BLORA – jurnalpolisi.id
Pengadilan Negeri Blora belum lama ini telah menjatuhkan vonis 1 tahun 4 bulan penjara terhadap terdakwa Oscalion Setiyana , 32 tahun, atas kasus pencabulan terhadap ( HIF ) anak di bawah umur. Putusan dibacakan pada sidang Selasa, 16/4/2026 lalu
Usia pembacaan vonis hukuman di persidangan yang dipimpin oleh Hakim ketua Aldo Adrian. Hutapea, SH.MH dengan Firdaus Azizy SH, MH selaku hakim anggota serta Nur Laili.Khoiriyah, SH selaku panitera sempat menuai reaksi beragam dari warga yang mengikuti jalannya persidangan.
Berdasarkan berkas dakwaan, perbuatan melakukan perbuatan cabul dengan seseorang yang diketahui atau patut diduga anak tersebut atas diri HIF terjadi pada 5 Mei 2025 lalu di wilayah Kecamatan Blora . Terdakwa telahi terbukti secara sah dan meyakinkan melanggar Pasal 415 huruf b KUHP dan UU No. 20. Tahun 2025 tentang Hukum acara pidana serta peraturan per undang undangan lainnya . yang bersangkutan
Jaksa Penuntut Umum Darwadi SH. sebelumnya menuntut 2 tahun penjara, namun majelis hakim memberikan keringanan dengan pertimbangan terdakwa mengakui perbuatan dan belum pernah dihukum sebelumnya.

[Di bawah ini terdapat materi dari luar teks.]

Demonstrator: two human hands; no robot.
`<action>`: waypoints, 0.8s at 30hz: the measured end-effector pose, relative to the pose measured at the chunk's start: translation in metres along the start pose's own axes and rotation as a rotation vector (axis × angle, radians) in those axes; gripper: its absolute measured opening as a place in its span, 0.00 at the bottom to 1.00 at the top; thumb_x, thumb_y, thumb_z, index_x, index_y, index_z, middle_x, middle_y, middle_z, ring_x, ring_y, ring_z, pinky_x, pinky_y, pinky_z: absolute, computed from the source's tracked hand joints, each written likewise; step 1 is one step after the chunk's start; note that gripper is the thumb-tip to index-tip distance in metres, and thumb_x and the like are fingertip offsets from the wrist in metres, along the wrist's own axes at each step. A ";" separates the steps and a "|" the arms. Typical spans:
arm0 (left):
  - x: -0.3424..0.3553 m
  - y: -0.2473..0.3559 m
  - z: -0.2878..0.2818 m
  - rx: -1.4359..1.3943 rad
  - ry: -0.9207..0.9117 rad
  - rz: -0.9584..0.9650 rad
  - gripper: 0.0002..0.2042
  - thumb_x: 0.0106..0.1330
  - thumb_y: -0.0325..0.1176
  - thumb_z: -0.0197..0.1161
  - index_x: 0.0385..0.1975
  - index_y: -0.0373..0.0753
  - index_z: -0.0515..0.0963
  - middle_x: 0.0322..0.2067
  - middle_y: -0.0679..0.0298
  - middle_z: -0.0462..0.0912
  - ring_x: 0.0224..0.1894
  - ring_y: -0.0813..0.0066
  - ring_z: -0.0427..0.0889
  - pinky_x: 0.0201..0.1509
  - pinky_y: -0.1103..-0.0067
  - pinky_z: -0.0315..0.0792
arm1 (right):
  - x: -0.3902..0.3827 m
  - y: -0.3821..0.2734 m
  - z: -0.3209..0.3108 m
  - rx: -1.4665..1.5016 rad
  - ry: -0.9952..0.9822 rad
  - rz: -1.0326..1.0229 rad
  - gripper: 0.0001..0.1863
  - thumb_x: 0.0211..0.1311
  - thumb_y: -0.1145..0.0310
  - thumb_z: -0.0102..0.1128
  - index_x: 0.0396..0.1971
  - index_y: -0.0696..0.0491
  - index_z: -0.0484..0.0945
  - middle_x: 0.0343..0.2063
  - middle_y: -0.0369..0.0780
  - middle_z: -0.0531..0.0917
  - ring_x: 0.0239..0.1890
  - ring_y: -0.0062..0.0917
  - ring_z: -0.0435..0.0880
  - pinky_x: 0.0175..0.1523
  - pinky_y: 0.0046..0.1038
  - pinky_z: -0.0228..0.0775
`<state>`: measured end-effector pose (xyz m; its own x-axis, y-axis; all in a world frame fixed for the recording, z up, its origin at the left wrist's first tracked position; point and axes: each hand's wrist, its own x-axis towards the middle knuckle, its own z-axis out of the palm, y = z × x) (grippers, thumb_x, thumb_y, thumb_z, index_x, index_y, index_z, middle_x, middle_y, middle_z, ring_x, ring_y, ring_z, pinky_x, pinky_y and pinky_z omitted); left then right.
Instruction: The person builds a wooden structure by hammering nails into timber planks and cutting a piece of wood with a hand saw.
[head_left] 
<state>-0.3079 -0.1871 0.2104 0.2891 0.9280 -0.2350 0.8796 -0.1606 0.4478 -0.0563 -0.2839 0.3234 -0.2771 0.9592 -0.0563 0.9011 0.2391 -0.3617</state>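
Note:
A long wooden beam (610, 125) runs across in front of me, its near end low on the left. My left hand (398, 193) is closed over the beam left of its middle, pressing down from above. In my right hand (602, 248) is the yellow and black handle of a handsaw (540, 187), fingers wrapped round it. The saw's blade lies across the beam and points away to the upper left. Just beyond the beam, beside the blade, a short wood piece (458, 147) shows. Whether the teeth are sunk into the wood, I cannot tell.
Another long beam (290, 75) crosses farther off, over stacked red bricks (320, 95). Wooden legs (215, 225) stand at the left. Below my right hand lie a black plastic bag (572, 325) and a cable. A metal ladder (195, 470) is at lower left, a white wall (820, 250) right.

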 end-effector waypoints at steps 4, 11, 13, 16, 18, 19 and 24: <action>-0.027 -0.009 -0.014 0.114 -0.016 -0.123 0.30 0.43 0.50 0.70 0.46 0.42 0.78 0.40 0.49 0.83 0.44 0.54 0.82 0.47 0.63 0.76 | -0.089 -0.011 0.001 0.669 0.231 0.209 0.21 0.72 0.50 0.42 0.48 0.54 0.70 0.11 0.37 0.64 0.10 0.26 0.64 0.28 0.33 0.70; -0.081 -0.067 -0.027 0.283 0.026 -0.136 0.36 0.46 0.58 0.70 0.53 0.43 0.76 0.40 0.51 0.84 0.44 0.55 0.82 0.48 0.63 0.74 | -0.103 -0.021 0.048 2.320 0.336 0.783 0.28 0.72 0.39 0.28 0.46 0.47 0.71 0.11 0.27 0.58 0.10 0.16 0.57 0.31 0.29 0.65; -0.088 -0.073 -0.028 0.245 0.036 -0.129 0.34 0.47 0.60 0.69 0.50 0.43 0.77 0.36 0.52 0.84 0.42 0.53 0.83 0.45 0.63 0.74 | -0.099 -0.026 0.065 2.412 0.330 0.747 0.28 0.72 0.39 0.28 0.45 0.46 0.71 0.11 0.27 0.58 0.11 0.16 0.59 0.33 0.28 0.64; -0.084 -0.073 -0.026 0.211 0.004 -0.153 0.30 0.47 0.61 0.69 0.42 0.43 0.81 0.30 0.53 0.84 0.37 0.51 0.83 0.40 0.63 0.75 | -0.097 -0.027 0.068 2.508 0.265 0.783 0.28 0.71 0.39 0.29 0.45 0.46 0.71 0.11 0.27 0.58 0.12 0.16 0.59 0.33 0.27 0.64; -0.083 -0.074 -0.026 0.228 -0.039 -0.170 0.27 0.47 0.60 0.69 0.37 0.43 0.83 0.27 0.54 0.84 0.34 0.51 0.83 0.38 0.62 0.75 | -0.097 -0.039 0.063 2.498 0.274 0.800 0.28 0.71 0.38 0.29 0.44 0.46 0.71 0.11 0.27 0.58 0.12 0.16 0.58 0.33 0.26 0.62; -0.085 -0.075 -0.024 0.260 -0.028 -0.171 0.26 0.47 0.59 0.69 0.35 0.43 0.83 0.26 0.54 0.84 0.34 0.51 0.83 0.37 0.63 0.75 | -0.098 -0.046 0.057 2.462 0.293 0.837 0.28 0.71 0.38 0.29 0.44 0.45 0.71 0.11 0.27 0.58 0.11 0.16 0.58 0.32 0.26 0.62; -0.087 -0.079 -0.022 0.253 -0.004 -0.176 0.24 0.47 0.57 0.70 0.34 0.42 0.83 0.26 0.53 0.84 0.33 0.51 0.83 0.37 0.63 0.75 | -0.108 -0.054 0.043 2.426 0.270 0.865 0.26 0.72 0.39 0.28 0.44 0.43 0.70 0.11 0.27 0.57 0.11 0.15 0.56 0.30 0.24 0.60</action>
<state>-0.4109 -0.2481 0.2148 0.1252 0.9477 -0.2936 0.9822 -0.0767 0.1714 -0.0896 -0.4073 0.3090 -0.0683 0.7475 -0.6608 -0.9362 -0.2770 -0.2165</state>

” Putusan ini kami jatuhkan dengan mempertimbangkan keterangan saksi, visum et repertum, dan pengakuan terdakwa di persidangan,” ujar hakim ketua saat membacakan amar putusan.
Kuasa hukum korban Zainudin SH.MH menyatakan kecewa dengan vonis tersebut. Menurutnya, hukuman 1,4 tahun tidak sebanding dengan dampak psikologis yang dialami oleh korban .
“Klien kami ( HIF) telah mengalami trauma berat dan butuh pendampingan psikologis jangka panjang. Kami menghormati putusan, tapi ini jadi catatan bahwa perlindungan anak perlu ditegakkan lebih tegas,” katanya di luar ruang sidang.
Pihak LBH setempat menyebut kasus ini menambah daftar panjang perkara kekerasan seksual terhadap anak di Blora sepanjang 2025-2026. Data Polres Blora mencatat ada 9 laporan serupa yang masuk sejak Januari 2026.
Terdakwa langsung ditahan kembali usai sidang. Oscalion Setiyana yang didampingi penasehat hukumnya Maria Magdalena SH, dkk memiliki waktu 7 hari untuk menyatakan banding.
Seorang aktifis Blora Handoko ikut berharap semoga kedepan tidak ada kejadian yang serupa yang dialami oleh warga masyarakat Blora siapapun , karena apa yang dialami oleh pelaku pidananya tidak sebanding dengan apa yang dilakukannya.
” Semoga pihak keluwarga bisa tabah menerima kenyataan yang terjadi dengan lapang dada . Anggap sebagai pembelajaran hidup untuk selalu waspada dan hati-hati dalam berucap dan berperilaku .tandasnya. ” ( Djoks).